Both the intermediate and production casing hangers, and their respective wear bushings, can support a full 20,000-psi BOP test pressure end load. The 18¾-in. 20,000-psi metal-to-metal ASA was designed for the full temperature range of 0°F to 350°F and a differential pressure rating of 20,000-psi bore and 15,000-psi annulus. The wellhead can support normal riser loads of more than 4,000,000 lb of tension and 10,000,000 ft-lb of bending moment. Finally, the system is provided with a lockdown bushing for the production casing hanger to resist upthrust of 3,300,000 lb, and to restrict movement of the casing hanger due to thermal growth of the casing during start-up/shut-in operations.


The design philosophy focused on two fundamental areas to facilitate a reliable, robust tool:

  1. Increased details in the product specifications
  2. Application of the failure modes, effects and criticality analysis (FMECA)

The wellhead was designed using existing field-proven technology as the core of each component. Improvements, from a decade of field history for similar wellheads, were utilized and incorporated into the new product. The basis for this system was a previous wellhead rated to 20,000 psi and 350°F, using a combination of API 6A and 17G methods, with the addition of higher capacities and additional analysis/testing required for API 17TR8 compliance.

An assessment was performed at the beginning of the project to determine the product criticality class of each component.
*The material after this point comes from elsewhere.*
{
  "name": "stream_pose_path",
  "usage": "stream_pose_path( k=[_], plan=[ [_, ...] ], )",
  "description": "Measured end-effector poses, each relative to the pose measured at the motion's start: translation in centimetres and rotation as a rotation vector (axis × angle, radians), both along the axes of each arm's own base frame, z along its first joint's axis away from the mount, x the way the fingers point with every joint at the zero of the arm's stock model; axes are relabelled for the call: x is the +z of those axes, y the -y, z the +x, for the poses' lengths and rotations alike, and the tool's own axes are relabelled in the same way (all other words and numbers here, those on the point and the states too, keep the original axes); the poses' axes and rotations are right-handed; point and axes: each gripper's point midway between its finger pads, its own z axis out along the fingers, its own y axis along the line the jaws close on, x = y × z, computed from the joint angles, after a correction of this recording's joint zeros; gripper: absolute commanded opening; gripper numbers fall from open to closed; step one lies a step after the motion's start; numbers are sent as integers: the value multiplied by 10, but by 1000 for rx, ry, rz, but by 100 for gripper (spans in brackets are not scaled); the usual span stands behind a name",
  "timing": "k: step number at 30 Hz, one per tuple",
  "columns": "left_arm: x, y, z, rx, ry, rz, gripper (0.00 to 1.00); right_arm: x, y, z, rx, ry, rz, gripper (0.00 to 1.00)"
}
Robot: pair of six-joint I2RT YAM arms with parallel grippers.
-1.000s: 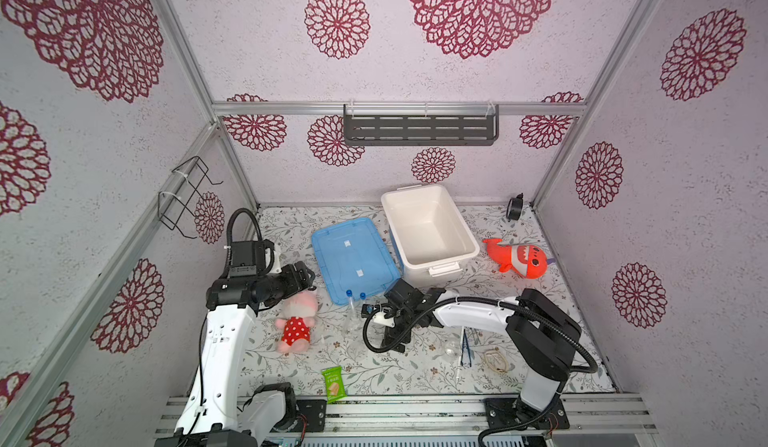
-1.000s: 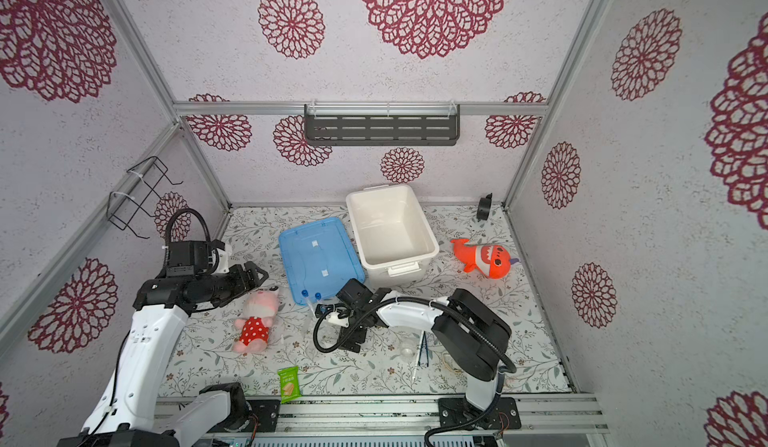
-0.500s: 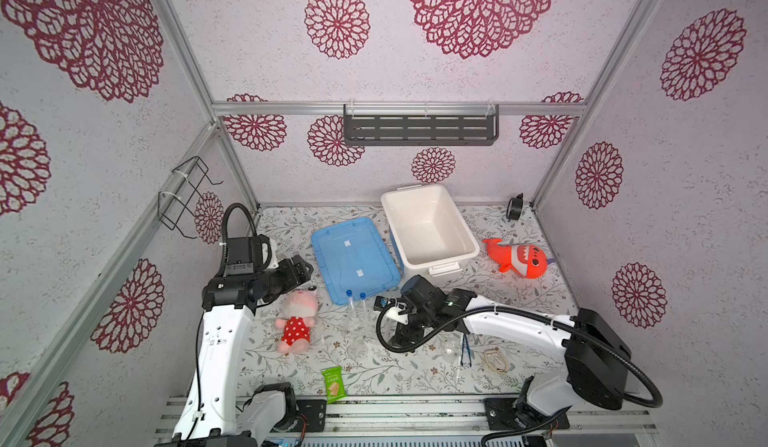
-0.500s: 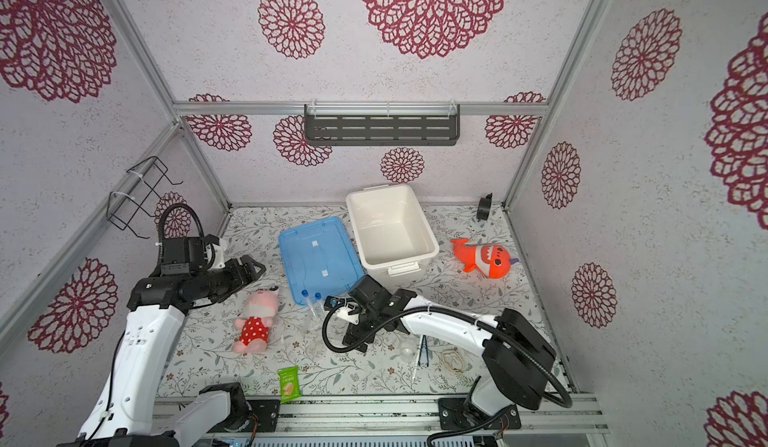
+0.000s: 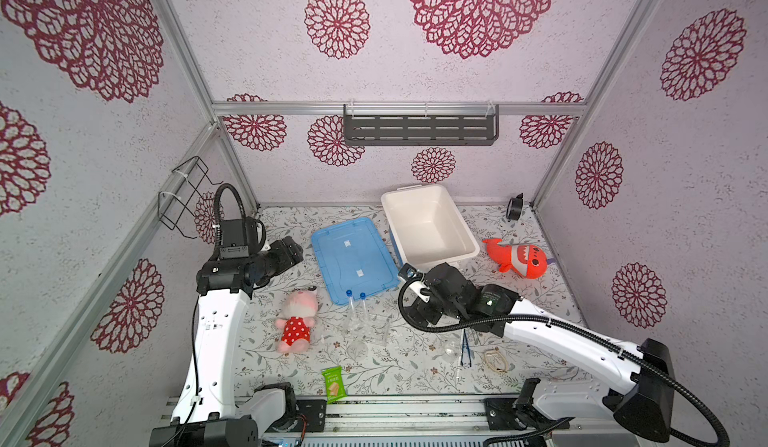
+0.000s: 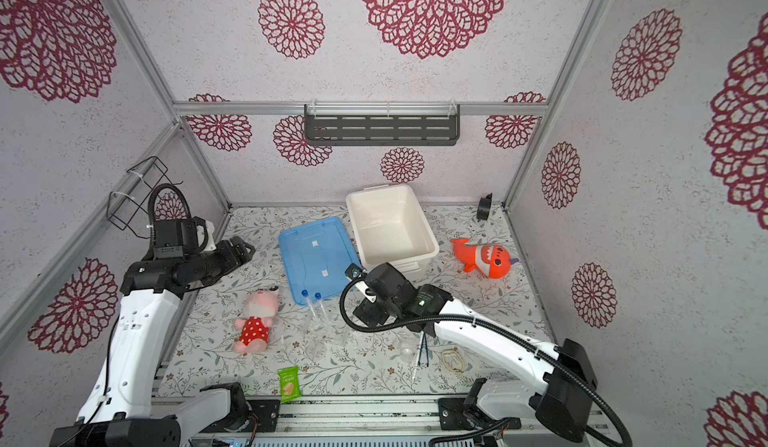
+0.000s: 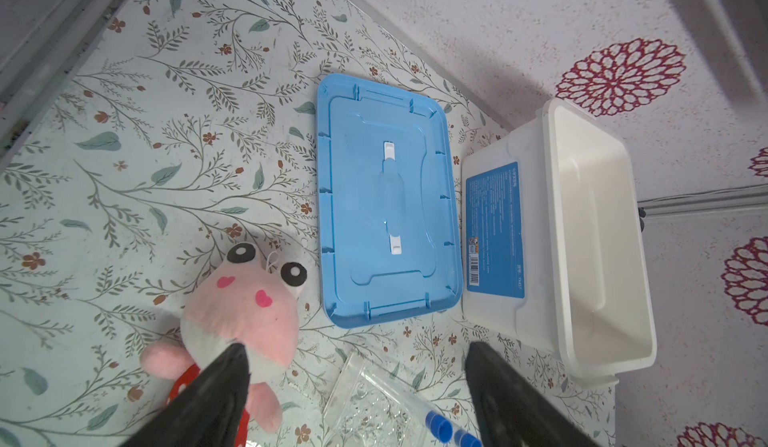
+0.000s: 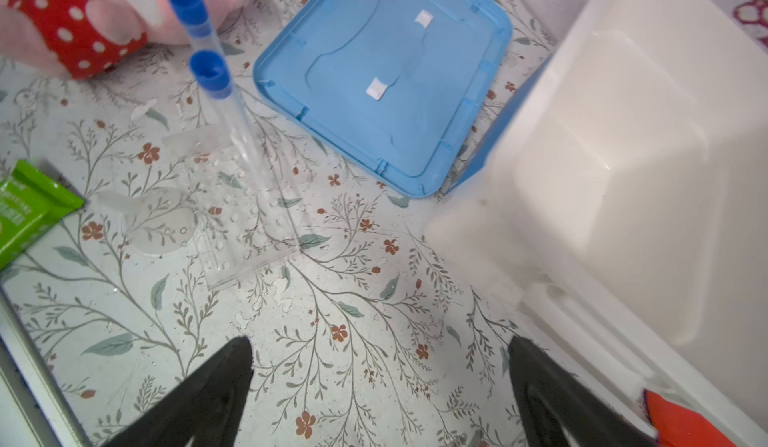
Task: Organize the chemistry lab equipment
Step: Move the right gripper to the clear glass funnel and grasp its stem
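As I judge it, none of the lab equipment is put away yet. Nearest the front edge of the floral worktop (image 5: 407, 376), well in front of the open white plastic bin (image 5: 424, 224), lie the dark blue tweezers (image 5: 466, 347) with a small clear glass vessel (image 5: 450, 347) just beside them. Further toward the left arm, a clear round flask (image 8: 156, 220) lies on its side. A green snack packet (image 5: 333, 384) is here too, but it is not lab gear.

Closer to the bin, the two clear tubes with blue caps (image 8: 208, 73) stand in what seems to be a clear plastic rack (image 8: 245, 237). The rack sits just in front of the flat blue plastic lid (image 5: 353, 258), which lies beside the bin, not on it.

The right gripper (image 8: 380, 349) hovers wide open and empty over bare worktop just in front of the bin's near corner, between bin and rack. The left gripper (image 7: 355, 349), also spread wide and holding nothing, hangs on the far side of the lid from the bin, near the pink plush toy (image 5: 297, 316).

The bin itself is empty. Every item is left to gather, presumably into the bin, before the lid goes on.
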Motion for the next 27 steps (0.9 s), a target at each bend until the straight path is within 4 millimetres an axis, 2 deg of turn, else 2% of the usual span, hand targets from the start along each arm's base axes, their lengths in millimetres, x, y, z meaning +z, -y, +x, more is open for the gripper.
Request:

Once the various criticality classes were identified, detailed specifications were generated and approved by the stakeholders. Next, the FMECA process was used to identify possible failure modes and  to generate a detailed development and qualification plan for the product.

Fig. 2. First casing hanger risk evaluation.
Fig. 2. First casing hanger risk evaluation.

Stress analysis was performed using elastic-plastic FEA, in accordance with ASME BPVC Sec. VIII, Div. 3. as recommended by API 17TR8, for pressure containing equipment. The components were also evaluated for fatigue, when applicable.


A document for the failure modes, effects and criticality analysis was generated for the system level, as well as each component at the concept generation phase. It was updated continually throughout the development process through final verification. The objective was to identify possible failure modes and manage risks through additional verification, validation, or procedural control. However, FMECA did not eliminate all risk, as it recognized that some failure modes are unlikely or that the consequences of a failure occurring have no impact on operations or the environment. The output of the FMECAs varied from requiring additional analysis, implementing procedural changes (either in manufacturing, during installation, or both) and in some instances, additional qualification testing.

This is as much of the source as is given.